Transcribe only the lines between the first line of the records and the line containing "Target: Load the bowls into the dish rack", inclusive, exactly as written.

↓

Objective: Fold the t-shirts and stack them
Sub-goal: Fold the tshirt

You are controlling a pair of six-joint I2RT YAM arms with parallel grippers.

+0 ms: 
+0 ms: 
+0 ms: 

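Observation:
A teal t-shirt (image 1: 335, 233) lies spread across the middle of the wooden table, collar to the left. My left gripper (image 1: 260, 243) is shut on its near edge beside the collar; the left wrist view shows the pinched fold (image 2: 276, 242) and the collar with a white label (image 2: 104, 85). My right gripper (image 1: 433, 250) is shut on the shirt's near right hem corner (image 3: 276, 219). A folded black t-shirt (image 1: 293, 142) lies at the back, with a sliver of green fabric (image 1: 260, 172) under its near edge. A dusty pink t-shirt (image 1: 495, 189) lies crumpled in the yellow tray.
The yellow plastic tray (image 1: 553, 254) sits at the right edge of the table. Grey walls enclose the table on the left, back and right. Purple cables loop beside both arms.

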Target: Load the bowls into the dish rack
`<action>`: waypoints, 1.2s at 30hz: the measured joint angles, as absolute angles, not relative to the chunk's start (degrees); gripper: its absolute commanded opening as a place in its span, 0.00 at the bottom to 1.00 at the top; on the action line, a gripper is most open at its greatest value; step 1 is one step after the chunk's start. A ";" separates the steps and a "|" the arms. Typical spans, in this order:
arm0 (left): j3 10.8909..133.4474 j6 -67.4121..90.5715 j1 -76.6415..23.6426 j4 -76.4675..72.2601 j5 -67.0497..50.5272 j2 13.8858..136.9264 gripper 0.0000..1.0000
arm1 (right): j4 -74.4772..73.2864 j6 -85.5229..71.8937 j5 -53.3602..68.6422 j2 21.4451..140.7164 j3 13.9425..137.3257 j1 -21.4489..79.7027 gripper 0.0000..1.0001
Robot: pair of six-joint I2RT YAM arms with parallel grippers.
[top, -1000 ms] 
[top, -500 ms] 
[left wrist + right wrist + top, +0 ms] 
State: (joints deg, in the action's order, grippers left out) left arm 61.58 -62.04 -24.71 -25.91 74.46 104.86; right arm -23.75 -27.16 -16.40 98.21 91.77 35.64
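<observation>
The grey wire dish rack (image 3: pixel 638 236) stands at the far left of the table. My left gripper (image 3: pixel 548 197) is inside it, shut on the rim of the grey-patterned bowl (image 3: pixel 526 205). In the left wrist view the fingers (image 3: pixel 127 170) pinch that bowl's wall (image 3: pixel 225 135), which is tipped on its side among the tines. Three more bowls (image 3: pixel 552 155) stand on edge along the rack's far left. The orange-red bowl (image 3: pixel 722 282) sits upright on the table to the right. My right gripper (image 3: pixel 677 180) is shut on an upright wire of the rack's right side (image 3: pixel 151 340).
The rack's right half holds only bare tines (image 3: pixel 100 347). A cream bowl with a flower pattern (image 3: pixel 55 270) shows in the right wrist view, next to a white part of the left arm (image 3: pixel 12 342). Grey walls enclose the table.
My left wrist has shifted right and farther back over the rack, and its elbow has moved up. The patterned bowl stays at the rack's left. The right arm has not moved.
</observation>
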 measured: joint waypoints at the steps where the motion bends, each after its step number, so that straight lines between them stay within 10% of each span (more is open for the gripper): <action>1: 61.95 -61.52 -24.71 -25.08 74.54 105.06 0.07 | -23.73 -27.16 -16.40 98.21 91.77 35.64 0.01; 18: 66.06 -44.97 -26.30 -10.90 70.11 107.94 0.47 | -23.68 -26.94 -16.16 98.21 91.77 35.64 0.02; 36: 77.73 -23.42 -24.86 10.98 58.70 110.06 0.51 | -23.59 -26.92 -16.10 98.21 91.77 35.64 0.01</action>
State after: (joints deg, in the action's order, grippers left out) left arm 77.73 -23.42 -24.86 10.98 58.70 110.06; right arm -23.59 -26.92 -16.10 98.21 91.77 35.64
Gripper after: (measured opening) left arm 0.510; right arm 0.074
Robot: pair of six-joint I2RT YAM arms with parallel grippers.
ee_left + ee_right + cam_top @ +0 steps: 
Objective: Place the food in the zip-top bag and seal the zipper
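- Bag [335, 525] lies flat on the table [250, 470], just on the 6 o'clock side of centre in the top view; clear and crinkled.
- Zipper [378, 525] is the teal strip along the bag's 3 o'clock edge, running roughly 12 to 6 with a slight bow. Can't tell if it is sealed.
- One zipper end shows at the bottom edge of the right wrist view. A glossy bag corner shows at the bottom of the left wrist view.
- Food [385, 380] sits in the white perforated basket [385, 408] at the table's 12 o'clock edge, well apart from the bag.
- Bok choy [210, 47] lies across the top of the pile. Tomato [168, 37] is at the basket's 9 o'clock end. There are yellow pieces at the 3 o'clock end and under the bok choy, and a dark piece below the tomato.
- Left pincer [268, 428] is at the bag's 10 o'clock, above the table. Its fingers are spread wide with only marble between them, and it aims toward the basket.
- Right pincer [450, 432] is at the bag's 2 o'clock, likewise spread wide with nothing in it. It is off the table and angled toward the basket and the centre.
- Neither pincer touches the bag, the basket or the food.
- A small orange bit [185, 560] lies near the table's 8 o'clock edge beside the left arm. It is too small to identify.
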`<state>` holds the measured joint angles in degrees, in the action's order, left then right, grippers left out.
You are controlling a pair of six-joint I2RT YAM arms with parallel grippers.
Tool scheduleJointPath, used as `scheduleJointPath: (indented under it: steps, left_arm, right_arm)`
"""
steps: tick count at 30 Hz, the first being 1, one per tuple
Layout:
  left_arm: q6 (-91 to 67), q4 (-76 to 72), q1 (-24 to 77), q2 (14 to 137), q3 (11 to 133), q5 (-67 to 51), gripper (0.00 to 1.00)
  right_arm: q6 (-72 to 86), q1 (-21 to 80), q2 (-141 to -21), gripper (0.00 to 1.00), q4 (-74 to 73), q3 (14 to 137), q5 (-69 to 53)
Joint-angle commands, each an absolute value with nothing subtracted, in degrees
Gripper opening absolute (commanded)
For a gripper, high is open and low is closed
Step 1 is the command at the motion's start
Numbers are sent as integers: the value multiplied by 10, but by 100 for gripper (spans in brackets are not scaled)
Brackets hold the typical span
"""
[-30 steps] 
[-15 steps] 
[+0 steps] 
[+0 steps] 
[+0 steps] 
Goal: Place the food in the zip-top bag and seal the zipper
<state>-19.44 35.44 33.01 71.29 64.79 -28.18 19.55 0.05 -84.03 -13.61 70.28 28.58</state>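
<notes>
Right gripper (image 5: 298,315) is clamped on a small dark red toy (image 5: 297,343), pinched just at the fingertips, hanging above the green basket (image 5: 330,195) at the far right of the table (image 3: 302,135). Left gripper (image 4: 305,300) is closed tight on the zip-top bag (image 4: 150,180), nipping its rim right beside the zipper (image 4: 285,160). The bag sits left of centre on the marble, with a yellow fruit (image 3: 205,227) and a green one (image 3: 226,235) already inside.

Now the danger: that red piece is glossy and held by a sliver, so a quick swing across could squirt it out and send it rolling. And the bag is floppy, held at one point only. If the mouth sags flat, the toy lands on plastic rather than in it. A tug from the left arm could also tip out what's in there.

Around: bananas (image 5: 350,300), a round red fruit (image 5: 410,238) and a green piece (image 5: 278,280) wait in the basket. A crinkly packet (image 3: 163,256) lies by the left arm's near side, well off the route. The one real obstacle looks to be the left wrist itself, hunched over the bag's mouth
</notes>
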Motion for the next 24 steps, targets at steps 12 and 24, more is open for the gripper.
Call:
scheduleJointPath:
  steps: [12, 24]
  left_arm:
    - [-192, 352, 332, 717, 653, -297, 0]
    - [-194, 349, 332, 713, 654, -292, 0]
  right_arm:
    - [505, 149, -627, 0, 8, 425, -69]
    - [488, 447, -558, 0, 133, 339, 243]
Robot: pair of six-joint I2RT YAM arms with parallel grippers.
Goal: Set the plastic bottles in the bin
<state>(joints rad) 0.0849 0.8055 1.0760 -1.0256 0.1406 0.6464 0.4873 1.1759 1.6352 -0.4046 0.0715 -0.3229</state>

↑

[TASK RESPONSE]
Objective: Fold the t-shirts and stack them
Sub-goal: Fold the tshirt

You are controlling a pair of six-joint I2RT YAM arms with parallel grippers.

+0 ms: 
+0 ms: 
+0 ms: 

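Observation:
A teal t-shirt (image 1: 335, 233) lies spread across the middle of the wooden table, collar to the left. My left gripper (image 1: 260, 243) is shut on its near edge beside the collar; the left wrist view shows the pinched fold (image 2: 276, 242) and the collar with a white label (image 2: 104, 85). My right gripper (image 1: 433, 250) is shut on the shirt's near right hem corner (image 3: 276, 219). A folded black t-shirt (image 1: 293, 142) lies at the back, with a sliver of green fabric (image 1: 260, 172) under its near edge. A dusty pink t-shirt (image 1: 495, 189) lies crumpled in the yellow tray.
The yellow plastic tray (image 1: 553, 254) sits at the right edge of the table. Grey walls enclose the table on the left, back and right. Purple cables loop beside both arms.
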
Target: Load the bowls into the dish rack

The output requires no further additions.